# Bass Anyone????



## camping479 (Aug 27, 2003)

For all you audio/home theater enthusiasts such as myself I couldn't resist showing off my latest toy. That's our daughter sitting atop my new subwoofer, she's about 5 foot 2 and no her feet aren't touching the floor







I had a 10" sub but it just wasn't doing the job, I wanted my teeth to get rattled out of my head when I watch a good movie







. So enter the SVS PB-12 plus/2, 140 lbs of triple ported dual 12" aluminum downfiring drivers driven by a 900 watt amp. This thing rattles pictures on the wall 2 floors up in our bedrooms







.

Man I love this hobby


















Mike


----------



## Castle Rock Outbackers (Jan 18, 2004)

Holy crap...that's a woofer.

I had to check this thread to see if it was about fish or speakers.









Randy


----------



## wingnut (Mar 21, 2005)

OK OK now my wanter officially hurts. Don't shake the fillings loose in your teeth.


----------



## Katrina (Dec 16, 2004)

never seen a 140 lb sub in a home application before.


----------



## mountainlady56 (Feb 13, 2006)

Just glad you're not my neighbor!!






















Darlene action


----------



## HootBob (Apr 26, 2004)

Holy mackeral Mike
That is some woofer
I bet I could hear that thing here in Pa.









Don


----------



## PDX_Doug (Nov 16, 2004)

Nice sub, Mike!









That ought to get the job done! I would love to hear U-571 or Master & Commander on that bad boy!

Happy Trails,
Doug


----------



## bweiler (Sep 20, 2005)

So what's the story on rest of the system for all of us HT enthusiasts?









I'm sure it's just as cool!


----------



## prevish gang (Mar 19, 2006)

Man, we've got one the size of an end table. I don't even want the DH to get a look at this!


----------



## California Jim (Dec 11, 2003)

Holy smokes Mike! That's the real deal right there


----------



## camping479 (Aug 27, 2003)

> That ought to get the job done! I would love to hear U-571 or Master & Commander on that bad boy!


Haven't watched Master and Commander with the new sub yet, it's one of my favorites and that first battle sequence should be quite a treat. The depth charge scene in U571 is great. This sub is cabable of crazy sound pressure levels down to and below 20hz, things in the room shake and your pants literally start flapping







.

A sub like this you can't just plug it in and go, it takes some time to get it set up properly.
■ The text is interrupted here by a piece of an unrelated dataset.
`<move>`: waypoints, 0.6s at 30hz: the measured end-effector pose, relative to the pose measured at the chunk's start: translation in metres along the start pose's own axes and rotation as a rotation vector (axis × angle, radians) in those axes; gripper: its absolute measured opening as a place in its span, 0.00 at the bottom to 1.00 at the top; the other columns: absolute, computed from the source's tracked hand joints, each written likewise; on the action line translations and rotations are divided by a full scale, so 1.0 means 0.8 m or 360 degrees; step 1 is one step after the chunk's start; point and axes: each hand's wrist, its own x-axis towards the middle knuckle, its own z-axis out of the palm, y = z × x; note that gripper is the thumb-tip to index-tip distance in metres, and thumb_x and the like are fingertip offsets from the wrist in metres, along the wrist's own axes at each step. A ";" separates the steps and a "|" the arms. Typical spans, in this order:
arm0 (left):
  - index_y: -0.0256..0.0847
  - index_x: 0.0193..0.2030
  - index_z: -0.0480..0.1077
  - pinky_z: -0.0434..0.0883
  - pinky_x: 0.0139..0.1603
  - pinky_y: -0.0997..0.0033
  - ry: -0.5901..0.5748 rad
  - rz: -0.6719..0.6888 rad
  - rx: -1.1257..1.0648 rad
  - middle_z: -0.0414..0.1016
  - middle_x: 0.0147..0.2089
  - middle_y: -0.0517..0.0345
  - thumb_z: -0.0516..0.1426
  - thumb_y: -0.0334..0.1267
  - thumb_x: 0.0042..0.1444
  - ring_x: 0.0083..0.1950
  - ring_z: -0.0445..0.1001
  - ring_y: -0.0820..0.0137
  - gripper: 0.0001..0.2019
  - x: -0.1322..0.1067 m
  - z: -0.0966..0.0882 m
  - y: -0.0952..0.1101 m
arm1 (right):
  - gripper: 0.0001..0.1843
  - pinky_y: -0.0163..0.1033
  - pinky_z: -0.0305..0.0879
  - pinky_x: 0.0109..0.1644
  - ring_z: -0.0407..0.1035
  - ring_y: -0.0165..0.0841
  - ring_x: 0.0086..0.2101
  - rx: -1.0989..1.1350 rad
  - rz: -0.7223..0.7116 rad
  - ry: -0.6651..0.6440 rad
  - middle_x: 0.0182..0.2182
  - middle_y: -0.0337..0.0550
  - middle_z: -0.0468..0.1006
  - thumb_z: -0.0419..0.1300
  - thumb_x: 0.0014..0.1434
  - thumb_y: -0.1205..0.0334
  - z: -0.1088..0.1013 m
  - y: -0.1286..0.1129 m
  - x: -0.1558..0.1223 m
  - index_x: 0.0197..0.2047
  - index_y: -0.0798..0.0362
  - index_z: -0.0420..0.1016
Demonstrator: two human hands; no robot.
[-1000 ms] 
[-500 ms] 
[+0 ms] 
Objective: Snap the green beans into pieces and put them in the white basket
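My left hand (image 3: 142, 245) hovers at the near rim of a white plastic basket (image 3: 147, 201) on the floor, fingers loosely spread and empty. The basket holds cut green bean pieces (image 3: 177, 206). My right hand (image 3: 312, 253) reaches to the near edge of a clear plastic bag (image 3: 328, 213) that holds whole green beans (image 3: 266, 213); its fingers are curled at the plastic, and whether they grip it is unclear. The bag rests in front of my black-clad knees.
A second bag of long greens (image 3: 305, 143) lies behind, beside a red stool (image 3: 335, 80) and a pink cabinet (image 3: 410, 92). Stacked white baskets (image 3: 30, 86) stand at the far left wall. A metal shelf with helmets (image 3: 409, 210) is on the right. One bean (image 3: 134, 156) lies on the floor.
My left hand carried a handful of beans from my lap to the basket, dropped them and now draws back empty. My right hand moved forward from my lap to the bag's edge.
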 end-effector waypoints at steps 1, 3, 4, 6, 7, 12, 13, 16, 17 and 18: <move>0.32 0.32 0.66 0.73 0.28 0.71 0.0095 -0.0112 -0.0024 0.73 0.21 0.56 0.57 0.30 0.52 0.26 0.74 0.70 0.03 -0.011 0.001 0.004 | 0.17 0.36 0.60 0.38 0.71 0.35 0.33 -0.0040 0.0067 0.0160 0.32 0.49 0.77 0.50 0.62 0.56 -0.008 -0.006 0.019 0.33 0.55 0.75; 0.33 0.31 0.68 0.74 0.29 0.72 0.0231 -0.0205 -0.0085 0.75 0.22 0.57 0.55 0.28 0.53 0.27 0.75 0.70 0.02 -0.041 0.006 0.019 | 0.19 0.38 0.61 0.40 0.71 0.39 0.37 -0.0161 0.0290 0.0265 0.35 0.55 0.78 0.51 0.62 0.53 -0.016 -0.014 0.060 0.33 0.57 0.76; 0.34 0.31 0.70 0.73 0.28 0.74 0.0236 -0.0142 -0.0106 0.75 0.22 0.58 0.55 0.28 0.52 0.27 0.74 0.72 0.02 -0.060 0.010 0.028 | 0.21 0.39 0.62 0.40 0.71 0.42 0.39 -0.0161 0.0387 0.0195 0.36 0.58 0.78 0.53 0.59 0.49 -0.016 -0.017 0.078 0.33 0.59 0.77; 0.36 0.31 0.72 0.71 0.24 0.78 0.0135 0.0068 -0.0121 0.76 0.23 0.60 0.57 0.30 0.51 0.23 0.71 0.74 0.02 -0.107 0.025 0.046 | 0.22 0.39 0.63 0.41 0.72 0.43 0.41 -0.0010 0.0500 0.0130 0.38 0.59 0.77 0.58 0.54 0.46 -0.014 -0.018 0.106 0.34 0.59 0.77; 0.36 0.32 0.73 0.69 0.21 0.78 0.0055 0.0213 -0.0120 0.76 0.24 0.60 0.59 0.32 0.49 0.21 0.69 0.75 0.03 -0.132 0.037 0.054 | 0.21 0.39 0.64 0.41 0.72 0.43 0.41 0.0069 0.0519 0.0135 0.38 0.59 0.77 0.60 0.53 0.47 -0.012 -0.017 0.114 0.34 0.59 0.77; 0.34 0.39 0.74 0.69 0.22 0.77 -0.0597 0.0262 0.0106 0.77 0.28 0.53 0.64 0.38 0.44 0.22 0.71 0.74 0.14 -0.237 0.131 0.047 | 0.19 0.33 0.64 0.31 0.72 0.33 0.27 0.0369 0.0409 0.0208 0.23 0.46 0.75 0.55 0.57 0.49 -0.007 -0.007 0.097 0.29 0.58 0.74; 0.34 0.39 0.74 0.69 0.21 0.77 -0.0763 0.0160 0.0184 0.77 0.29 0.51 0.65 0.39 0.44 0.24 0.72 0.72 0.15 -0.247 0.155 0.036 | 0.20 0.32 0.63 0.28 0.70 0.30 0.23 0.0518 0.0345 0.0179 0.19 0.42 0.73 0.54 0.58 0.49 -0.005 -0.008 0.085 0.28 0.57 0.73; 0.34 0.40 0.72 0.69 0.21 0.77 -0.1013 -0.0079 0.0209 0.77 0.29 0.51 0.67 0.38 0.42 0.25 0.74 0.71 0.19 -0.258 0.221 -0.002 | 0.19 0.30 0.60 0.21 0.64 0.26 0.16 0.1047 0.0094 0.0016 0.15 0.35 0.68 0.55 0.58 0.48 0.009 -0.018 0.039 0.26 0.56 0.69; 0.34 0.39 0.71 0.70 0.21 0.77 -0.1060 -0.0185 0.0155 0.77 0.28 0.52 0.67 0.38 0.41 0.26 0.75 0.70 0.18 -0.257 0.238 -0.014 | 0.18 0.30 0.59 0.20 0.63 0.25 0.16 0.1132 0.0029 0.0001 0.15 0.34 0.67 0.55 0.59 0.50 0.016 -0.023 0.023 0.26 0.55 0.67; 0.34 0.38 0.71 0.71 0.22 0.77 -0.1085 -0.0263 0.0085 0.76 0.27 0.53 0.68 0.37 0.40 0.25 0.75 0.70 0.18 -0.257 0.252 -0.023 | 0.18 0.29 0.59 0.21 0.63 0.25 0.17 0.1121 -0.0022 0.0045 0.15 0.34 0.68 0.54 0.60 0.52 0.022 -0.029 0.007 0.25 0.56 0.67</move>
I've spent quite a bit of time equalizing and calibrating so the frequency response is pretty flat down to about 16hz and then it starts to drop off from there. It sounds really good with music as well. The cool thing about it is it's made by a relatively small internet direct company in Ohio. When I was looking to buy one of the owners of the company was responding to my email questions, great customer service. Here's the link to the company if anybody's interested.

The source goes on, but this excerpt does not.